CONCLUSION
Au terme de notre étude, nous pouvons retenir que le
malaise qui entoure la fiction narrative de Ken Bugul dans La folie et la
mort et De l'autre côté du regard émane de
deux sources : au coeur du récit et en dehors du récit. Au
coeur du récit, c'est-à-dire à l'intérieur de
l'histoire qui est racontée, le malaise est à la fois physique,
politico-économique, socioculturel et psychologique. A
l'extérieur du récit, il émane du maniement des outils
techniques utilisés pour conter l'histoire et de leurs effets sur le
lecteur.
Deux aspects caractérisent le malaise physique :
d'abord, l'expression du malaise dans l'espace et dans le temps,
matérialisés par l'enfer urbain et par les temps
événementiel et environnemental ; ensuite, la violence
physique illustrée par les viols successifs de Fatou Ngouye et la
vindicte populaire dans La folie et la mort et par les rapports
tumultueux entre Marie et ses parents dans De l'autre côté du
regard. Le malaise politique, quant à lui, se trouve beaucoup plus
présent dans La folie et la mort. Il est issu des sources que
sont le Timonier et ses décrets, l'appareil de propagande du
régime, la puissance coloniale et les pays riches. Les victimes de ce
malaise politique sont les intellectuels pourchassés par les
décrets présidentiels, le petit-peuple qui végète
dans la misère et dans la terreur engendrées par le régime
dictatorial du Timonier et les pays pauvres qui subissent les caprices de leurs
anciennes métropoles et des pays riches en général. Cette
situation a poussé Ken Bugul, tout au long de l'oeuvre, à
stigmatiser l'inégalité des échanges au sein
l'Organisation mondiale du commerce (OMC) et les foyers de tension qui ne
cessent de s'allumer de façon éparse dans le monde. Enfin, le
malaise socioculturel résulte essentiellement des pratiques
coutumières et rituelles telles que le tatouage des lèvres, le
sacrifice humain et la sorcellerie. Les symboles du malaise psychologique sont
la radio dans La folie et la mort, et le vide affectif dans De
l'autre côté du regard.
Au niveau de l'individu, le malaise psychologique se traduit
par la perte de tous les repères. Ce qui le pousse d'une part, soit dans
un autisme morbide ou une extraversion de son être comme Fatou Ngouye et
Yoro, soit dans une folie qui entraîne à la mort comme c'est le
cas chez Mom Dioum et Yaw et d'autre part dans une vie remplie
d'incohérences où l'absence d'affection poursuit le personnage de
Marie comme une malédiction qui ne sera conjurée qu'avec le
retour fantastique de la mère qui lui a manqué toute la vie
durant.
Ce malaise qui se dégage de la lecture des oeuvres de
Ken Bugul est renforcé par les techniques de narration qu'elle utilise.

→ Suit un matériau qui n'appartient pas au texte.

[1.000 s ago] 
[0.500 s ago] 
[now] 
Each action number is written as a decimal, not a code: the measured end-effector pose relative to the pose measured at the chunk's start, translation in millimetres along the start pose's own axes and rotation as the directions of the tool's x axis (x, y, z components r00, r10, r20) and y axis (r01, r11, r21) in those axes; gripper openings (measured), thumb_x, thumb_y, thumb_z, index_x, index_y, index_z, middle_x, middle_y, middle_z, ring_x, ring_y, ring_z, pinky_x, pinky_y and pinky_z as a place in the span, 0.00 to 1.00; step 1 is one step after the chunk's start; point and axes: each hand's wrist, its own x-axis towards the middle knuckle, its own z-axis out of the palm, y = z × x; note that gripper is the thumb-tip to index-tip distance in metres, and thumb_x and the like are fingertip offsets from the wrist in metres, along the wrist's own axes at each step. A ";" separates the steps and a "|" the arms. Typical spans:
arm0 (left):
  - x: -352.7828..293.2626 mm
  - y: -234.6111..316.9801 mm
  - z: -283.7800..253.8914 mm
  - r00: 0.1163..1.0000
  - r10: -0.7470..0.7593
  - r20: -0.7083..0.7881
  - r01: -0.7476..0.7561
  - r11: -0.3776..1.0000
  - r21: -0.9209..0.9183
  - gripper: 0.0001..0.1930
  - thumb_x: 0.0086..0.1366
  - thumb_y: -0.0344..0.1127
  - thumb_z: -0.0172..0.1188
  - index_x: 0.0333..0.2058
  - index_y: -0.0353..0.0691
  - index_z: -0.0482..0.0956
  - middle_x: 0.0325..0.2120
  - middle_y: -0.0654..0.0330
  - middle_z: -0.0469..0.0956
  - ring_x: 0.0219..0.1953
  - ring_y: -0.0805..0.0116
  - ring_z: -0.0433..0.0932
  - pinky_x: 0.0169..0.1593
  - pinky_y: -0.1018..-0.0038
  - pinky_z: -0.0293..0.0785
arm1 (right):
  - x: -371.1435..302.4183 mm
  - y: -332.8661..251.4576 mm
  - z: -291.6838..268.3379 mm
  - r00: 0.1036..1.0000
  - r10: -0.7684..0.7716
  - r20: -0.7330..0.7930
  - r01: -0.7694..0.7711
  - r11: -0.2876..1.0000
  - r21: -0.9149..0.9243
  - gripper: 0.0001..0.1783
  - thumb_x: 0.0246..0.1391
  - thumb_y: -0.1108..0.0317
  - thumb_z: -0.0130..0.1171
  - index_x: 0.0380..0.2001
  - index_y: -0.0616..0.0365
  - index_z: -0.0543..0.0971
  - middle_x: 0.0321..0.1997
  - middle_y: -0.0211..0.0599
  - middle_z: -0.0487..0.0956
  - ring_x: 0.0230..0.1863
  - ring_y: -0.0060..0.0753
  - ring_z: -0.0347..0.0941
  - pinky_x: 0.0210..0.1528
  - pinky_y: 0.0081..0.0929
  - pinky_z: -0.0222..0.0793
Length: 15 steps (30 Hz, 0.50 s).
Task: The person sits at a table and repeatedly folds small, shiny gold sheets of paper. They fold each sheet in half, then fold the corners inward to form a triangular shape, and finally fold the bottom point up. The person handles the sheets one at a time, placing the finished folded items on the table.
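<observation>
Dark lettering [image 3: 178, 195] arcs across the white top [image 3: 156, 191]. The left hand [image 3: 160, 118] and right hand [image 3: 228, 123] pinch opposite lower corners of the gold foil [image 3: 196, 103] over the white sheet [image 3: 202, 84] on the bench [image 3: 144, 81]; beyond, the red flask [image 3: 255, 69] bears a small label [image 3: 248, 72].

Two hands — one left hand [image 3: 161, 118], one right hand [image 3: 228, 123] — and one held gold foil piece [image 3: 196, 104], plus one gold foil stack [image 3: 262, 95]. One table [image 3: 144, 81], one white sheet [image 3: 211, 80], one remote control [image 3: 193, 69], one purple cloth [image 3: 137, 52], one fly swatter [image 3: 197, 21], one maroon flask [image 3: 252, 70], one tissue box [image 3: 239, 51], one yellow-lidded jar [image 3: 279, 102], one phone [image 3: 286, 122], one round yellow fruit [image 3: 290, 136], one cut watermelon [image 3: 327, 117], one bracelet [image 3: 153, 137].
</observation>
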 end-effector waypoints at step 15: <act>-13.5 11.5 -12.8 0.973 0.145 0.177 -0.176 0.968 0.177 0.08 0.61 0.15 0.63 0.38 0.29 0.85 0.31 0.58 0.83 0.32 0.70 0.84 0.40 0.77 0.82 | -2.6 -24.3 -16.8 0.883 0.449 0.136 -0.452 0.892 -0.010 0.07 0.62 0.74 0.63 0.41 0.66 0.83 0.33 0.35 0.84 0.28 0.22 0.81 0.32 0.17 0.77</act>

La structuration du récit pose quelques problèmes. Tantôt,
la narration est faite sur un rythme haletant, caractérisé par
les ellipses, tantôt, la scène narrative est torturée pour
donner une impression de sur-place, toutes choses qui ne permettent pas au
lecteur de suivre le rythme du récit. Ensuite, la complexification du
récit par l'abondance des enclaves et son émiettement par la
multiplicité des lieux et des personnages gênent la
compréhension de l'intrigue romanesque marquée, par ailleurs, par
le mélange des genres littéraires, les fréquentes
incursions du narrateur dans le récit et l'usage d'un langage cru,
renforcé par l'emploi abondant de
« tropicalités ».
Tous ces aspects vérifient notre hypothèse de
départ selon laquelle Ken Bugul fait une approche originale du
thème du malaise dans ses deux dernières oeuvres et confirment la
place qui lui est faite parmi les grands écrivains francophones de
l'Afrique de l'Ouest, par les critiques et les médias.